### What the task requires
What is needed is an exact copy of every line in the listing.

══════════

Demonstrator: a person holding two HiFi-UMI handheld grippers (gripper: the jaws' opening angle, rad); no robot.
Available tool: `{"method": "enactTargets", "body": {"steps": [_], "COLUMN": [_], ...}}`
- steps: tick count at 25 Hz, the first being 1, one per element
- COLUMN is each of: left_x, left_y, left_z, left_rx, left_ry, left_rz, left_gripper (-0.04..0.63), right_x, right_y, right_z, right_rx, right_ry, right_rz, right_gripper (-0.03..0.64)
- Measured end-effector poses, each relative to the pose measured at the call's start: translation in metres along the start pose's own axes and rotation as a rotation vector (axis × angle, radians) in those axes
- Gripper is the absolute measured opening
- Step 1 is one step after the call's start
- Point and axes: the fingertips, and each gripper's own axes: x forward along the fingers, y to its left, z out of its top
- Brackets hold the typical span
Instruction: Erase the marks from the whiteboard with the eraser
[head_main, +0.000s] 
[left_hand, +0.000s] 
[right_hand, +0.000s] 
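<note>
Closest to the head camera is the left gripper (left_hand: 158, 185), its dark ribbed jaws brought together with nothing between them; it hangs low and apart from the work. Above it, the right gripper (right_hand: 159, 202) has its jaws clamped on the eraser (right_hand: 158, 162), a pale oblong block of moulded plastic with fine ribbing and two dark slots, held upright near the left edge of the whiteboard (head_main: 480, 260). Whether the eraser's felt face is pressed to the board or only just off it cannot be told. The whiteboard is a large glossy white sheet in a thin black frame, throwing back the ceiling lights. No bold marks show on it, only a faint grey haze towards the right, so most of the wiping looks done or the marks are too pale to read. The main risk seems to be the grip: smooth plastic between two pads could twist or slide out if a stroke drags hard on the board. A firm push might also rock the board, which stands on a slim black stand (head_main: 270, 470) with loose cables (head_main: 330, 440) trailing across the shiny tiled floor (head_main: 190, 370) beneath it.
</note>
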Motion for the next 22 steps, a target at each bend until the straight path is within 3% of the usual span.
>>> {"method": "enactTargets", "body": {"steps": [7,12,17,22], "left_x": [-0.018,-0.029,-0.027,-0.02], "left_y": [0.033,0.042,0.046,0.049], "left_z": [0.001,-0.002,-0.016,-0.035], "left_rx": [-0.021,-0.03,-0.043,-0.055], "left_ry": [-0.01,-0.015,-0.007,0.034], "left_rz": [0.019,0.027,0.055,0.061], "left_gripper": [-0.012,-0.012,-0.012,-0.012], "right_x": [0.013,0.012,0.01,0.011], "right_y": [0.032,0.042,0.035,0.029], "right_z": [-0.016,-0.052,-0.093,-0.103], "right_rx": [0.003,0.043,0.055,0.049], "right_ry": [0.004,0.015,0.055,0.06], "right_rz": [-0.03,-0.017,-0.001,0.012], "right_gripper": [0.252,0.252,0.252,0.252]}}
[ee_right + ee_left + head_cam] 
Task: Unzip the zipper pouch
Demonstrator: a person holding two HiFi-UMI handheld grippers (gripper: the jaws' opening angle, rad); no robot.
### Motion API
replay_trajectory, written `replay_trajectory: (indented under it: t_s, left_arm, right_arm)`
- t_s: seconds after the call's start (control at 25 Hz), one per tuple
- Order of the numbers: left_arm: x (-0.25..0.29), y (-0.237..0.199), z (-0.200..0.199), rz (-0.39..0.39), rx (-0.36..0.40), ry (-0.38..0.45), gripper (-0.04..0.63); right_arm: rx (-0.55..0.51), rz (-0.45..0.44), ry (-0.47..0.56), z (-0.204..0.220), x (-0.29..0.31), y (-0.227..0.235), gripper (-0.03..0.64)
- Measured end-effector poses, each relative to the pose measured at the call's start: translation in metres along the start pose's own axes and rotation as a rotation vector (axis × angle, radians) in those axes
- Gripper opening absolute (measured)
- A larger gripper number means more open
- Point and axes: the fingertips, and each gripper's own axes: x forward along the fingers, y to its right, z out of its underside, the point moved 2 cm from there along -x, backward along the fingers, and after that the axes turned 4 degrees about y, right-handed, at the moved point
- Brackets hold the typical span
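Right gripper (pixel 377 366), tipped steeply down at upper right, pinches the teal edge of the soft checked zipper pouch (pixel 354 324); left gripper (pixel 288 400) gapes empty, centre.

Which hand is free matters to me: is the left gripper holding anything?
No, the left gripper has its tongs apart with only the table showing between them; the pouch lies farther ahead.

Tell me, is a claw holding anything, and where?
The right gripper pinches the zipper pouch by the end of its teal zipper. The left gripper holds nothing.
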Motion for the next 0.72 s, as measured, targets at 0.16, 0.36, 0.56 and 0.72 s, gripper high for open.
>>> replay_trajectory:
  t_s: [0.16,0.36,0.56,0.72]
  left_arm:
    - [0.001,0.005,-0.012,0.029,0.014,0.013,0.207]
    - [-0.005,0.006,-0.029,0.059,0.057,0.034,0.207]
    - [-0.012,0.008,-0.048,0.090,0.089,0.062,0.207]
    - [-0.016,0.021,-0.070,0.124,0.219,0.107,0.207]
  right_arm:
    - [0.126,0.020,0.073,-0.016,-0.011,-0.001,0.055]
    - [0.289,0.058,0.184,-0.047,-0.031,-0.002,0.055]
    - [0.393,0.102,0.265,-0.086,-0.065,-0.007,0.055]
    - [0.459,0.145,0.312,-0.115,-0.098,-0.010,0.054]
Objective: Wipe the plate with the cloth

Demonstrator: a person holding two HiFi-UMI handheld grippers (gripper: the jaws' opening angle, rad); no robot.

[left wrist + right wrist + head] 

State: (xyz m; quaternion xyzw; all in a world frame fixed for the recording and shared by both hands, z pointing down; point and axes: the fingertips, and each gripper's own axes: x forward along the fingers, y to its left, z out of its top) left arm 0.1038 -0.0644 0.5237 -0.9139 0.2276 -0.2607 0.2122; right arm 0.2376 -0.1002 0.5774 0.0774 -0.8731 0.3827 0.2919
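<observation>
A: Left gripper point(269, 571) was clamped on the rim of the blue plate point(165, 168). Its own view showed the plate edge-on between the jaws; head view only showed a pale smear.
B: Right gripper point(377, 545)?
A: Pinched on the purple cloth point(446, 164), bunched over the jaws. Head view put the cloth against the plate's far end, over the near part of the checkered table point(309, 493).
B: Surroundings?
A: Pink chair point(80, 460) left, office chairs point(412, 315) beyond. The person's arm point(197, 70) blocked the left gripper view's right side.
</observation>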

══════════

### Solution to this problem
Demonstrator: a person holding two HiFi-UMI handheld grippers (gripper: the jaws' opening angle, rad); no robot.
Available tool: `{"method": "enactTargets", "body": {"steps": [_], "COLUMN": [_], ...}}`
- steps: tick count at 25 Hz, the first being 1, one per element
- COLUMN is each of: left_x, left_y, left_z, left_rx, left_ry, left_rz, left_gripper (-0.04..0.63), right_x, right_y, right_z, right_rx, right_ry, right_rz, right_gripper (-0.03..0.64)
- Measured end-effector poses, each relative to the pose measured at the call's start: translation in metres along the start pose's own axes and rotation as a rotation vector (axis × angle, radians) in those axes
- Gripper is the absolute measured opening
- Step 1 is one step after the call's start
- Point and axes: the fingertips, and each gripper's own axes: x forward along the fingers, y to its left, z out of its top
- Brackets hold the typical span
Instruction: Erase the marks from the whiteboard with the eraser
[head_main, +0.000s] 
[left_hand, +0.000s] 
[right_hand, +0.000s] 
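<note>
Closest to the head camera is the left gripper (left_hand: 158, 185), its dark ribbed jaws brought together with nothing between them; it hangs low and apart from the work. Above it, the right gripper (right_hand: 159, 202) has its jaws clamped on the eraser (right_hand: 158, 162), a pale oblong block of moulded plastic with fine ribbing and two dark slots, held upright near the left edge of the whiteboard (head_main: 480, 260). Whether the eraser's felt face is pressed to the board or only just off it cannot be told. The whiteboard is a large glossy white sheet in a thin black frame, throwing back the ceiling lights. No bold marks show on it, only a faint grey haze towards the right, so most of the wiping looks done or the marks are too pale to read. The main risk seems to be the grip: smooth plastic between two pads could twist or slide out if a stroke drags hard on the board. A firm push might also rock the board, which stands on a slim black stand (head_main: 270, 470) with loose cables (head_main: 330, 440) trailing across the shiny tiled floor (head_main: 190, 370) beneath it.
</note>
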Motion for the next 22 steps, a target at each bend until the straight path is within 3% of the usual span.
>>> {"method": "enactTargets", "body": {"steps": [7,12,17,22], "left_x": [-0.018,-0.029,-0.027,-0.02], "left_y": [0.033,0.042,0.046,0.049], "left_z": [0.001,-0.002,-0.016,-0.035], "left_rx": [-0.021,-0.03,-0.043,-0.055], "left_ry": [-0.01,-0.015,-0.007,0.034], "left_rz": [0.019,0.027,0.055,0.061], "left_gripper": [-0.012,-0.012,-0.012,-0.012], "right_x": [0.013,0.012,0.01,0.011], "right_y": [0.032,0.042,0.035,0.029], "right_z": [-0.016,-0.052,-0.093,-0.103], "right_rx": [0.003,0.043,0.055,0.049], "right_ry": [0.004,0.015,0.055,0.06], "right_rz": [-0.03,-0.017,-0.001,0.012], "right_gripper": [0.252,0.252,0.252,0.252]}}
[ee_right + ee_left + head_cam] 
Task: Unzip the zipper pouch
Demonstrator: a person holding two HiFi-UMI handheld grippers (gripper: the jaws' opening angle, rad); no robot.
### Motion API
replay_trajectory, written `replay_trajectory: (indented under it: t_s, left_arm, right_arm)`
- t_s: seconds after the call's start (control at 25 Hz), one per tuple
- Order of the numbers: left_arm: x (-0.25..0.29), y (-0.237..0.199), z (-0.200..0.199), rz (-0.39..0.39), rx (-0.36..0.40), ry (-0.38..0.45), gripper (-0.04..0.63); right_arm: rx (-0.55..0.51), rz (-0.45..0.44), ry (-0.47..0.56), z (-0.204..0.220), x (-0.29..0.31), y (-0.227..0.235), gripper (-0.03..0.64)
- Measured end-effector poses, each relative to the pose measured at the call's start: translation in metres along the start pose's own axes and rotation as a rotation vector (axis × angle, radians) in those axes
- Gripper opening absolute (measured)
- A larger gripper number means more open
- Point and axes: the fingertips, and each gripper's own axes: x forward along the fingers, y to its right, z out of its underside, the point moved 2 cm from there along -x, backward along the fingers, and after that the axes turned 4 degrees about y, right-handed, at the moved point
- Brackets hold the typical span
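Right gripper (pixel 377 366), tipped steeply down at upper right, pinches the teal edge of the soft checked zipper pouch (pixel 354 324); left gripper (pixel 288 400) gapes empty, centre.

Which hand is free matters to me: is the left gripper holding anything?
No, the left gripper has its tongs apart with only the table showing between them; the pouch lies farther ahead.

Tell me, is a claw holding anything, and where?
The right gripper pinches the zipper pouch by the end of its teal zipper. The left gripper holds nothing.
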Motion for the next 0.72 s, as measured, targets at 0.16, 0.36, 0.56 and 0.72 s, gripper high for open.
>>> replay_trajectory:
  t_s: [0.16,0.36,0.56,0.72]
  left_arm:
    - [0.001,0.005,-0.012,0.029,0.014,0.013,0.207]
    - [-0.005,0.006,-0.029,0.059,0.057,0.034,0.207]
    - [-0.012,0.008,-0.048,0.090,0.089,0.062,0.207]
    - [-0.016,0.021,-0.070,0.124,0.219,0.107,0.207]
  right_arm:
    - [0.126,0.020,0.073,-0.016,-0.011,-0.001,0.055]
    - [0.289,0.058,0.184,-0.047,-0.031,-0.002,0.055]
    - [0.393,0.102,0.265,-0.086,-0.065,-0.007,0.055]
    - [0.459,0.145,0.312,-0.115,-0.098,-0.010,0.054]
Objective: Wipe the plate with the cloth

Demonstrator: a person holding two HiFi-UMI handheld grippers (gripper: the jaws' opening angle, rad); no robot.

[left wrist + right wrist + head] 

State: (xyz m; quaternion xyzw; all in a world frame fixed for the recording and shared by both hands, z pointing down; point and axes: the fingertips, and each gripper's own axes: x forward along the fingers, y to its left, z out of its top) left arm 0.1038 -0.0644 0.5237 -0.9139 0.2276 -0.2607 0.2122; right arm 0.2376 -0.1002 0.5774 0.0774 -0.8731 0.3827 0.2919
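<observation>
A: Left gripper point(269, 571) was clamped on the rim of the blue plate point(165, 168). Its own view showed the plate edge-on between the jaws; head view only showed a pale smear.
B: Right gripper point(377, 545)?
A: Pinched on the purple cloth point(446, 164), bunched over the jaws. Head view put the cloth against the plate's far end, over the near part of the checkered table point(309, 493).
B: Surroundings?
A: Pink chair point(80, 460) left, office chairs point(412, 315) beyond. The person's arm point(197, 70) blocked the left gripper view's right side.
</observation>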

No more output will be added to the exercise.